BEGIN DATA EXTRACT

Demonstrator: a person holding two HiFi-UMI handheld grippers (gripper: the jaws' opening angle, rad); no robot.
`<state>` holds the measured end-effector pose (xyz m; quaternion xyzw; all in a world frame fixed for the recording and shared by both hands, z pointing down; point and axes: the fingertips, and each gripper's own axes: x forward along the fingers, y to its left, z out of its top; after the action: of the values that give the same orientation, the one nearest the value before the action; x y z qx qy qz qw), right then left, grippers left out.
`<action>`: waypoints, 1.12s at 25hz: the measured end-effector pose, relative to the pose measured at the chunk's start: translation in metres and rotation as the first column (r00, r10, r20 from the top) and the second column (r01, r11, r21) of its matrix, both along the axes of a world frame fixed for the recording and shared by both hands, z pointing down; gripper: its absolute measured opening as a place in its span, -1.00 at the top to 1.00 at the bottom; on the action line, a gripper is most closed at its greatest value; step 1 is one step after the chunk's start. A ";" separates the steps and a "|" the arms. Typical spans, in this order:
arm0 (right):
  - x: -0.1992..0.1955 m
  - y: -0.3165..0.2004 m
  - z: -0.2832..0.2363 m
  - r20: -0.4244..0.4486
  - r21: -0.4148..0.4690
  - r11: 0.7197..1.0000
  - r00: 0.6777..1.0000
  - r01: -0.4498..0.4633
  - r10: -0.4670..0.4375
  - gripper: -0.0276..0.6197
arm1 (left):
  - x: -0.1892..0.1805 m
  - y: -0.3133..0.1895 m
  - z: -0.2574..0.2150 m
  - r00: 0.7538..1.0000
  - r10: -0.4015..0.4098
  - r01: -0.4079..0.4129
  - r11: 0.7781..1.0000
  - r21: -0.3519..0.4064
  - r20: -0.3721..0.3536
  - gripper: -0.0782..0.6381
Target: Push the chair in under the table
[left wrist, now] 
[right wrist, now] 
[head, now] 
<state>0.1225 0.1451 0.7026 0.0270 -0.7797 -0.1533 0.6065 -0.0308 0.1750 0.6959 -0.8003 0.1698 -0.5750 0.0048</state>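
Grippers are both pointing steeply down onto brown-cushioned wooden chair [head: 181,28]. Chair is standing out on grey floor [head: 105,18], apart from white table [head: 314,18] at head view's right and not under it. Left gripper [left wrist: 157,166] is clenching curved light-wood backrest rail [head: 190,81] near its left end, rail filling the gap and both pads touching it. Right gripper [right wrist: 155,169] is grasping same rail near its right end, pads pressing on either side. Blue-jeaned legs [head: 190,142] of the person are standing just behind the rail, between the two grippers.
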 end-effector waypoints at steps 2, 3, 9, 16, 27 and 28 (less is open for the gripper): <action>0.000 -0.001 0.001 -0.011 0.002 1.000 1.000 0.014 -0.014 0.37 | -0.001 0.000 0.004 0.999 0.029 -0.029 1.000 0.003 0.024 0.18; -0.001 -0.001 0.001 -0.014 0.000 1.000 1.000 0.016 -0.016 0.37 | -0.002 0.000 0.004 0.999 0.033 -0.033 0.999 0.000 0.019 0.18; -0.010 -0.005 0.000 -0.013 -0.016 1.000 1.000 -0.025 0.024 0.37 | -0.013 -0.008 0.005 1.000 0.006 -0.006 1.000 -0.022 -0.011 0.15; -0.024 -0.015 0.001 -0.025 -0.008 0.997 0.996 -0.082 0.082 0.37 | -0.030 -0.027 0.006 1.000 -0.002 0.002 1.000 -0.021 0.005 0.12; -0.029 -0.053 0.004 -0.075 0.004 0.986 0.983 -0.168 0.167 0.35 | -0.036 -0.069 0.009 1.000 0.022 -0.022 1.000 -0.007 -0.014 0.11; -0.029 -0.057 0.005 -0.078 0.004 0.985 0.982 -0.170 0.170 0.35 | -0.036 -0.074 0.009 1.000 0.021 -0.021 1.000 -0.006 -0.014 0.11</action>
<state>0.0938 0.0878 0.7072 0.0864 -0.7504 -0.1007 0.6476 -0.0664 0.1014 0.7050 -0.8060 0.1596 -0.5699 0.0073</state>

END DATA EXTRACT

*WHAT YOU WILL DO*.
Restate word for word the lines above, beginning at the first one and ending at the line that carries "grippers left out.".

*FINAL ANSWER*.
Demonstrator: a person holding two HiFi-UMI handheld grippers (gripper: the jaws' opening angle, rad); no robot.
`<state>` holds the measured end-effector pose (xyz m; quaternion xyzw; all in a world frame fixed for the recording and shared by both hands, z pointing down; point and axes: the fingertips, and each gripper's own axes: x forward along the fingers, y to its left, z out of its top; after the action: of the values that give the same orientation, the one nearest the value before the action; x y z qx qy qz qw), right then left, grippers left out.

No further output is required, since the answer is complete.